Unexpectedly deep blacks, but notably flawed colors

The D400N surprised us by swooping into some truly deep blacks—an asset you just never expect to find on a cheap TV. Production of deep black levels is very important to TVs, as it allows for a more detailed, lifelike image. While this Insignia doesn't get as bright as most LED televisions, it's certainly bright enough —even for a sunlit room.

Images on this TV look garish and unrealistic, necessitating a great deal of calibration.

Other tests didn't return such favorable results. While the D400N does an adequate job transitioning from one hue to the next, retaining acceptable detail along the way, the actual colors are not ideal. For example, the TV's blues are grossly exaggerated, so that images are unnaturally vibrant. On top of this, visible color temperature errors lend unpleasant blue and red tints to shadows and highlights. The overall result? Images on this TV look garish and unrealistic, necessitating a great deal of calibration—all with an abbreviated, unresponsive set of controls.

The rotten cherry on top? This TV's viewing angle is the definition of stingy. At even mild angles, the excellent contrast degrades significantly, so fight to the death for the center of your sofa.

Final Look

A tolerable TV for weary wallets

In a word, if you purchase the D400N, you're trading color quality for dollars. It's great to get a 46-inch panel with big contrast for under $500, but the tawdry, oversaturated colors are an ugly pill to swallow.

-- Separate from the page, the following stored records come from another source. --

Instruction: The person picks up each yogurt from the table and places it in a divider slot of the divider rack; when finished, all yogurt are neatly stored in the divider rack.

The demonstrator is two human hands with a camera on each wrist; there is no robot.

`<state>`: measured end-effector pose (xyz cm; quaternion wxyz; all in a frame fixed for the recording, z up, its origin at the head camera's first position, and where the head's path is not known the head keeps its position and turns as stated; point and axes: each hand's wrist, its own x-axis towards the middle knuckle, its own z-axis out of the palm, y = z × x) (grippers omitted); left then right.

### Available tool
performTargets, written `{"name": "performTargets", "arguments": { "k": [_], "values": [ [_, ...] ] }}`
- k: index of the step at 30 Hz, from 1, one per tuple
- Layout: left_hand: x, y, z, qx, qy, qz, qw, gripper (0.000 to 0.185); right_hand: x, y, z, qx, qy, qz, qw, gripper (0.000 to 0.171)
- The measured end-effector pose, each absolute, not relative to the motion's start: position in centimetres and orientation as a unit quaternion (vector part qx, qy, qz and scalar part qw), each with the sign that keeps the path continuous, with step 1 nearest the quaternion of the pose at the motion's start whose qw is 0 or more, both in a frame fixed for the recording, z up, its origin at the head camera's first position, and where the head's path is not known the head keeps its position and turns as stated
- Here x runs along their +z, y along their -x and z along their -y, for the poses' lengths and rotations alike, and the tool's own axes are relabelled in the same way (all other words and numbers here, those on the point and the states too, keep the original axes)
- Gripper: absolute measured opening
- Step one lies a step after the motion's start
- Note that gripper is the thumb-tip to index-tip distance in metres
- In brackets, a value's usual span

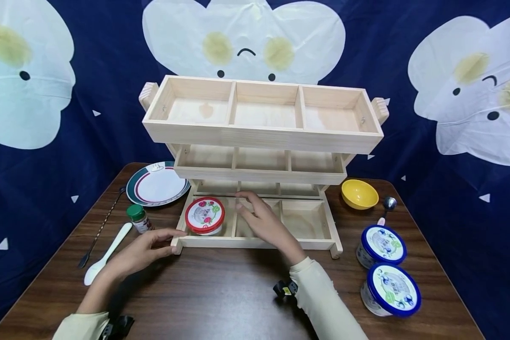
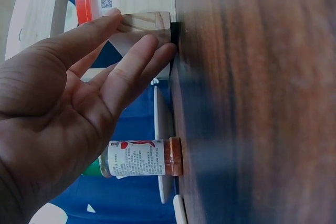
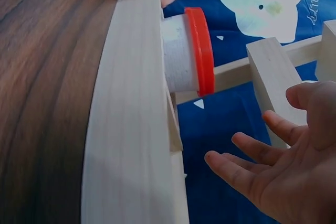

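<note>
A tiered wooden rack (image 1: 263, 134) with divided trays stands on the table. In its lowest tray, a white tub with a red lid (image 1: 204, 216) occupies the left compartment. My left hand (image 1: 146, 248) is at that tray's front left corner, thumb and fingers pinching the wooden end block (image 2: 144, 21). Over the middle compartment of the same tray is my right hand (image 1: 263, 222), fingers loosely spread and holding nothing; the right wrist view shows it apart from the tub. Beside my left hand stands a small spice jar with a green cap (image 1: 138, 218).
Left on the table lie stacked plates (image 1: 158, 184), a long twisted bar spoon (image 1: 102, 229) and a white spoon (image 1: 108, 255). Right are a yellow bowl (image 1: 359, 194), a metal scoop (image 1: 389, 204) and two blue-lidded tubs (image 1: 381, 244). A blue curtain (image 1: 102, 156) hangs behind.
</note>
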<state>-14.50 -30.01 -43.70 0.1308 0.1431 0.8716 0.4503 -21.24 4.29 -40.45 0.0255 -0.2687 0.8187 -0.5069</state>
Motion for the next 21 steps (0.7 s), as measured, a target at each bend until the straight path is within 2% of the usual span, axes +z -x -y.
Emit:
{"name": "performTargets", "arguments": {
  "k": [15, 21],
  "values": [
    [-43.9, 14.5, 30.2, 0.465, -0.140, -0.863, 0.142, 0.039, -40.0, 20.1, -9.0, -0.499, 0.228, -0.836, 0.009, 0.041],
    [-43.8, 14.5, 30.1, 0.456, -0.151, -0.868, 0.131, 0.038, -39.4, 19.5, -10.5, -0.499, 0.223, -0.837, 0.002, 0.042]
  ]
}}
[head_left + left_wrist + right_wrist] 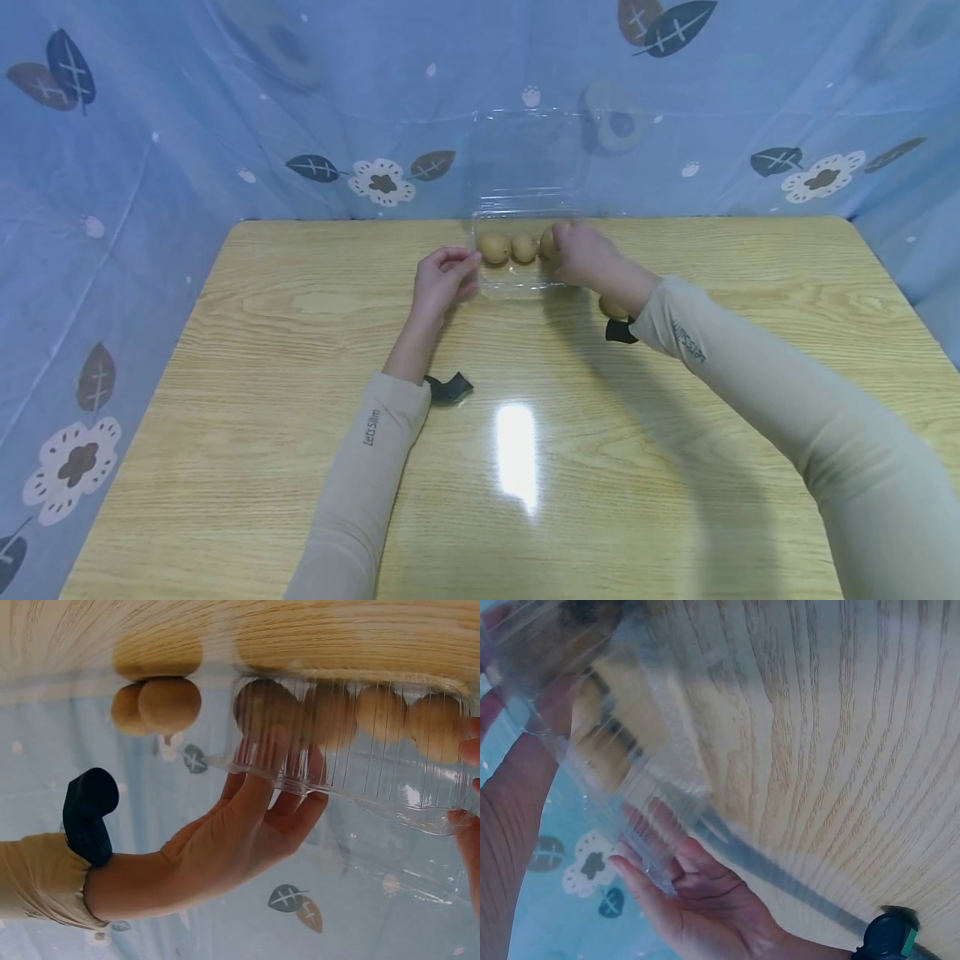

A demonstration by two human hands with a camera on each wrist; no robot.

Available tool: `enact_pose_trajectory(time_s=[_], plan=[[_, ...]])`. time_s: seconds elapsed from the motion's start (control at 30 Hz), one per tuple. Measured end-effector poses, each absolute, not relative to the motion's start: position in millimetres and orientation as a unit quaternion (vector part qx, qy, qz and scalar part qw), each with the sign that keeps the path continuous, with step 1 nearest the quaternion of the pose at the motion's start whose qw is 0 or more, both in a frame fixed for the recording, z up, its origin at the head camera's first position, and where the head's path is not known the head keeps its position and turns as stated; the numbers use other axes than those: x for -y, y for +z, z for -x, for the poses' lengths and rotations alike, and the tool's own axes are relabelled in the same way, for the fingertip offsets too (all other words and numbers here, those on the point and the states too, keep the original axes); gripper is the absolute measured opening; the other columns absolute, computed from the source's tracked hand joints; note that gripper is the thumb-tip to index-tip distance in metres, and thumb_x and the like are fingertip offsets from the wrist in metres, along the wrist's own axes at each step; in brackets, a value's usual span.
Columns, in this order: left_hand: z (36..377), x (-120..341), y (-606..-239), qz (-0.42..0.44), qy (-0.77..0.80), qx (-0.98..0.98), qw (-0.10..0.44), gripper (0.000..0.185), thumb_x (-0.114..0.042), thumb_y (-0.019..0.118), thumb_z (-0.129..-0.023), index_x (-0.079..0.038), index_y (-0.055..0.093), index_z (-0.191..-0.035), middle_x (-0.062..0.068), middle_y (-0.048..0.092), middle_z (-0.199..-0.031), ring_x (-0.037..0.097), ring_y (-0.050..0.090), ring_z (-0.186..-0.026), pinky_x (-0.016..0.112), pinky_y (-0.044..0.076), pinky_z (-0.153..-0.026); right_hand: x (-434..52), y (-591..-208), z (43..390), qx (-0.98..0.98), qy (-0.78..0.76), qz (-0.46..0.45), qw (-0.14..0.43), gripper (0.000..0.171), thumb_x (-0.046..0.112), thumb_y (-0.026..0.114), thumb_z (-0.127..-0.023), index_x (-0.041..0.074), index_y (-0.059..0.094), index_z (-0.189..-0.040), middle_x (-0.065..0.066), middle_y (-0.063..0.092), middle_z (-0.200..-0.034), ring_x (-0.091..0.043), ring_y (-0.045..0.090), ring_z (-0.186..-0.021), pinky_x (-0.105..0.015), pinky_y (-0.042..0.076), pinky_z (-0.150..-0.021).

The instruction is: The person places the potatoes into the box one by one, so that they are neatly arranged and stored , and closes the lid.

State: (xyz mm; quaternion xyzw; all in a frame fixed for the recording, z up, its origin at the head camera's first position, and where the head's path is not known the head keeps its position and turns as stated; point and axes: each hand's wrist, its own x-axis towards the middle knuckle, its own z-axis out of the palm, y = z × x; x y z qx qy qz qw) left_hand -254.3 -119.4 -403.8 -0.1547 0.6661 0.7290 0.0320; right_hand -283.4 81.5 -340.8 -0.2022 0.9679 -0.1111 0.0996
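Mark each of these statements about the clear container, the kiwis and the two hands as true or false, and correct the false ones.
1. The clear plastic container stands on a wooden table. True.
2. The container's lid is closed over the fruit. False: the lid stands open, leaning up at the back.
3. The left hand touches the container's left edge. True.
4. The right hand rests flat on the table, far from the container. False: it is at the container's right end, on a kiwi.
5. Kiwis lie in a row inside the container. True: two more show beside the one by the right hand.
6. No fruit lies outside the container. False: another kiwi lies on the table under the right forearm.
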Motion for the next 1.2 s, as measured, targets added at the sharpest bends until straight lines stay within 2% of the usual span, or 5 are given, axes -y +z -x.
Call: enact_pose_trajectory(time_s=[0.2, 0.4, 0.57, 0.83, 1.2], plan=[[254, 120, -404, 0.155, 0.73, -0.665, 0.03, 0.027, -0.018, 0.069, -0.081, -0.004, 0.06, -0.103, 0.001, 0.059, -0.085, 0.01, 0.058, -0.076, 0.02, 0.058, -0.065, -86, -337, 278, -0.966, -0.134, 0.207, 0.073, 0.029, 0.011, 0.067, -0.072, -0.003, 0.055, -0.095, -0.023, 0.059, -0.096, -0.035, 0.055, -0.09, -0.046, 0.052, -0.077], [254, 120, -405, 0.157, 0.722, -0.673, 0.036, 0.029, -0.02, 0.069, -0.081, -0.006, 0.06, -0.104, 0.001, 0.059, -0.088, 0.01, 0.059, -0.077, 0.021, 0.058, -0.067, -92, -333, 276, -0.963, -0.158, 0.199, 0.087, 0.034, 0.015, 0.063, -0.077, -0.005, 0.055, -0.103, -0.022, 0.059, -0.093, -0.031, 0.054, -0.079, -0.041, 0.051, -0.068], [254, 119, -404, 0.155, 0.723, -0.672, 0.037, 0.029, -0.019, 0.069, -0.081, -0.005, 0.059, -0.105, 0.001, 0.059, -0.089, 0.011, 0.059, -0.078, 0.021, 0.058, -0.067, -101, -325, 276, -0.959, -0.182, 0.191, 0.1, 0.038, 0.025, 0.062, -0.082, -0.004, 0.056, -0.105, -0.022, 0.06, -0.095, -0.028, 0.055, -0.077, -0.037, 0.05, -0.066], [253, 120, -403, 0.153, 0.726, -0.669, 0.035, 0.029, -0.018, 0.068, -0.082, -0.005, 0.059, -0.105, 0.001, 0.059, -0.089, 0.011, 0.059, -0.079, 0.021, 0.058, -0.068, -112, -318, 271, -0.956, -0.189, 0.198, 0.103, 0.033, 0.024, 0.06, -0.082, -0.001, 0.058, -0.104, -0.021, 0.061, -0.101, -0.033, 0.057, -0.093, -0.043, 0.05, -0.078], [254, 119, -404, 0.152, 0.726, -0.669, 0.037, 0.029, -0.02, 0.069, -0.081, -0.006, 0.06, -0.105, 0.001, 0.06, -0.09, 0.012, 0.06, -0.081, 0.022, 0.058, -0.07, -130, -315, 265, -0.953, -0.201, 0.208, 0.085, 0.032, 0.022, 0.057, -0.085, -0.003, 0.057, -0.104, -0.024, 0.06, -0.101, -0.035, 0.057, -0.093, -0.046, 0.049, -0.079]])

For low-maintenance buyers with bare billfolds, the D400N offers great contrast and 46 inches of screen size for an affordable $450; but if you're looking for pristine color at a palatable price, this isn't the panel for you. Unless you're on a strict budget or buying for a guest room, I say spend more and find something with better color performance.

Behind the Screens

Though testing started on a positive note with contrast trials, things took a turn for the worse when it came to color and everything else. The D400N failed to produce acceptable color, and the wonderful contrast result is only truly appreciable from head on, since the viewing angle is so narrow.

Contrast

Performance that outweighs the price

Generally, the last thing you expect to find on a bargain LED television is a deep black level, but that's just what we found on the 46-inch D400N. Thus, not only does the TV boast a generous contrast ratio of 3206:1, it achieves this with the number that counts the most—its 0.06cm2 black reading.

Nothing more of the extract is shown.